Les conflits sociaux s’aggravent à chaque échange entre les autorités taïwanaises et chinoises. L’opposition entre « vous, les prochinois » et « nous, les Taïwanais » divise la société en deux. De plus, une troisième voix, celle des aborigènes taïwanais, émerge petit à petit, réclamant le droit à un système d’éducation propre, afin de protéger l’identité aborigène. Les pays modernes comme la France sont aujourd’hui constitués de peuples d’une grande diversité, au sein desquels on trouve une multiplicité d’origines culturelles, de religions ou encore d’orientations politiques. La richesse de ces sociétés n’empêche cependant pas la mise à l’épreuve de la concorde nationale, par les conflits qui parfois surgissent de cette diversité. Mais l’esprit républicain est toujours central dans les pays multiculturels comme la France et les États-Unis, et rappelle aux citoyens qu’ils constituent la République ensemble, selon des principes supérieurs qu’ils défendent au-delà de leurs différences.

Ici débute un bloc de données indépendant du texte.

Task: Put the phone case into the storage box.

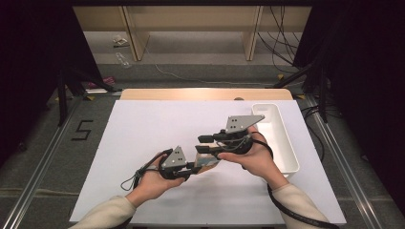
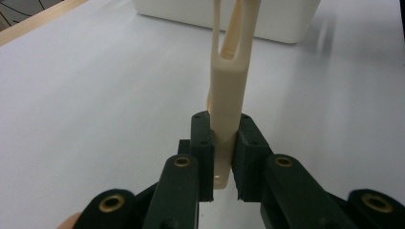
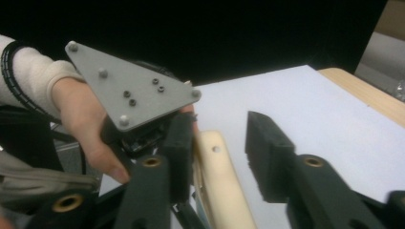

Dans le cas de Taïwan, la République de Chine fut crée en Chine en 1911, et Taïwan n’en faisait alors pas partie. Ce serait un véritable tour de force pour le nouveau président de Taïwan d’arriver à promouvoir l’esprit républicain, qui souligne la primauté de la collectivité et transcende les différences, cela sans le pouvoir ni de mobiliser au nom de la République de Chine, ni de fonder une République de Taïwan.

Ce dilemme ne cessera probablement pas d’accompagner Taïwan dans son futur proche, et seule la sagesse pourra nous aider à surmonter ces épreuves.